These concepts of leadership, scholarship, service and friendship for life still exist in today’s fraternities and sororities.  No matter what fraternity or sorority a student may join, members participate in programs that encourage academic success, offer opportunities to serve the community, lead their peers and develop deep friendships.  Membership in a fraternity or sorority lasts a lifetime.  While other student organizations have a membership expiration date, fraternity/sorority membership goes with students as they graduate and begin their life’s work.

How will my son or daughter find the organization best suited for them?

Research before, and active participation during the recruitment period are the best strategies for finding a fraternity or sorority.  Most students who join a fraternity or sorority do so in the second semester of their first year.  During the first semester, students are encouraged to attend recruitment events and meet the members.  During this time, it is important for your son/daughter to ask questions so they can begin to differentiate one chapter from another.

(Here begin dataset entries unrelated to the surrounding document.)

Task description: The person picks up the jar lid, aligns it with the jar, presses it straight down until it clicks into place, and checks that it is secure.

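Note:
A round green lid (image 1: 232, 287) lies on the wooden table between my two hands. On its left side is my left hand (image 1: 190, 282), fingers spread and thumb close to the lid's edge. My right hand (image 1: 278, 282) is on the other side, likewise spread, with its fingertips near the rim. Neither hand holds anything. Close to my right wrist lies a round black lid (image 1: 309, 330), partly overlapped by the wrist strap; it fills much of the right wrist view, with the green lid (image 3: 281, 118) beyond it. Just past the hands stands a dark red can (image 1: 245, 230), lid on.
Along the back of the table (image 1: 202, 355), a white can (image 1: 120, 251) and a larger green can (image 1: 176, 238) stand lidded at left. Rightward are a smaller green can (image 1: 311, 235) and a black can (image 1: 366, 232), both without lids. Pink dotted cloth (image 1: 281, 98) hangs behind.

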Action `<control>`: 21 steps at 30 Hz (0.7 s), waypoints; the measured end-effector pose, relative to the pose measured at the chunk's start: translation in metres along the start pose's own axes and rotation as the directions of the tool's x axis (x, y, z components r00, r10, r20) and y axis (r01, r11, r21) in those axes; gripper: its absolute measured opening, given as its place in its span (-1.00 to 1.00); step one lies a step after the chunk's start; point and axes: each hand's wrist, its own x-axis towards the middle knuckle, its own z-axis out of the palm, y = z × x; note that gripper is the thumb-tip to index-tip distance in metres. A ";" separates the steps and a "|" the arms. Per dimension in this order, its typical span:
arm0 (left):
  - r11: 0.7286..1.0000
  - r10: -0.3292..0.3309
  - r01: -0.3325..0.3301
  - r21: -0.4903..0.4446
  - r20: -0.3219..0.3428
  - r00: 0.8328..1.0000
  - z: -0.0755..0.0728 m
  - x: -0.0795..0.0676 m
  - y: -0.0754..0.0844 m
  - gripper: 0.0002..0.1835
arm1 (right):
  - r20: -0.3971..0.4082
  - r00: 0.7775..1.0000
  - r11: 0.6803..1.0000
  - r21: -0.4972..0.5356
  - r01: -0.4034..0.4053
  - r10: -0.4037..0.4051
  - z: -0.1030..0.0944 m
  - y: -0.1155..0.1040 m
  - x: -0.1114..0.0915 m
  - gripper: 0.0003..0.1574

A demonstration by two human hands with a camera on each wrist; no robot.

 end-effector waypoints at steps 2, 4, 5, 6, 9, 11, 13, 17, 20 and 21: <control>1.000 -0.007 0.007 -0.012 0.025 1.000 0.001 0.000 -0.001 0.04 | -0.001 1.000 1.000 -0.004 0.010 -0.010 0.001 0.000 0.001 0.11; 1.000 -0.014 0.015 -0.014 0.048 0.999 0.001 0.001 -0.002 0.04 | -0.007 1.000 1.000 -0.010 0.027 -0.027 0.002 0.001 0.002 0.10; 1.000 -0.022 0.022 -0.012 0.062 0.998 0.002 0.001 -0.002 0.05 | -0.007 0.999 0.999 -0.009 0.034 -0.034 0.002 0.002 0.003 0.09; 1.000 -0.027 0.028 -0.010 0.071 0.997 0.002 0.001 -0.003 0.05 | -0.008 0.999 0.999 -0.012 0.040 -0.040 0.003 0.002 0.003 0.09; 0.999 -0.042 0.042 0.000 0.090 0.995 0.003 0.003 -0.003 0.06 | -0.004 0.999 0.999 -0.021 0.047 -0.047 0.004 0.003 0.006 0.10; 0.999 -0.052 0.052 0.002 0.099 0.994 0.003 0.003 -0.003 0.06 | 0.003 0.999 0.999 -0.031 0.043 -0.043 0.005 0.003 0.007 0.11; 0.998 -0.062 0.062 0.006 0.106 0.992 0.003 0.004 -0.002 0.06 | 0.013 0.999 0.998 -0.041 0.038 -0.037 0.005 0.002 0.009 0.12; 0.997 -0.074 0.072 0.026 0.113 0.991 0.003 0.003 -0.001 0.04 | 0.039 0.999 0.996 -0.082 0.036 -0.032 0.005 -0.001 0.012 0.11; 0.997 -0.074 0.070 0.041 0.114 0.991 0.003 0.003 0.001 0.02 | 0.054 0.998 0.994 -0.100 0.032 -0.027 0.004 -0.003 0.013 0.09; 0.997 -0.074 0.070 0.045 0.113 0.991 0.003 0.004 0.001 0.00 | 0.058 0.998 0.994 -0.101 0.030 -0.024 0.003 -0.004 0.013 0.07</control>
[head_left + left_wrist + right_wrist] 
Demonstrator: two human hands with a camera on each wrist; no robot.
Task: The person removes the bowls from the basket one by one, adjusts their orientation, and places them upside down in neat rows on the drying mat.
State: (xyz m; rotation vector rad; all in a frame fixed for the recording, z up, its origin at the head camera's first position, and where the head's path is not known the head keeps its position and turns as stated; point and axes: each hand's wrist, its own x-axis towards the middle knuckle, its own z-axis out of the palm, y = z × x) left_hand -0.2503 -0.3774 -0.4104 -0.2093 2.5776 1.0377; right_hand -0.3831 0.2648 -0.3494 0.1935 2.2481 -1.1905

Important questions may include: 

  • How much are dues and fees?
  • What exactly happens during the New Member process?
  • What kind of scholarship program does the chapter offer?
  • What activities is the chapter involved with on campus?
  • What is the time commitment?
  • What are the service projects this chapters conducts?
  • How will membership in this specific fraternity/sorority benefit me?
  • What is the chapter’s policy on hazing?

It is important to know a great deal about the chapter before deciding to join. Recruitment events provide a time for mutual learning, a time when chapters learn about the new students and the new students learn about the chapters. All chapters are different and by asking questions and noting the differences, your son/daughter will narrow their selection to the most appropriate chapter.

What is the difference between a recognized and unrecognized fraternity/sorority?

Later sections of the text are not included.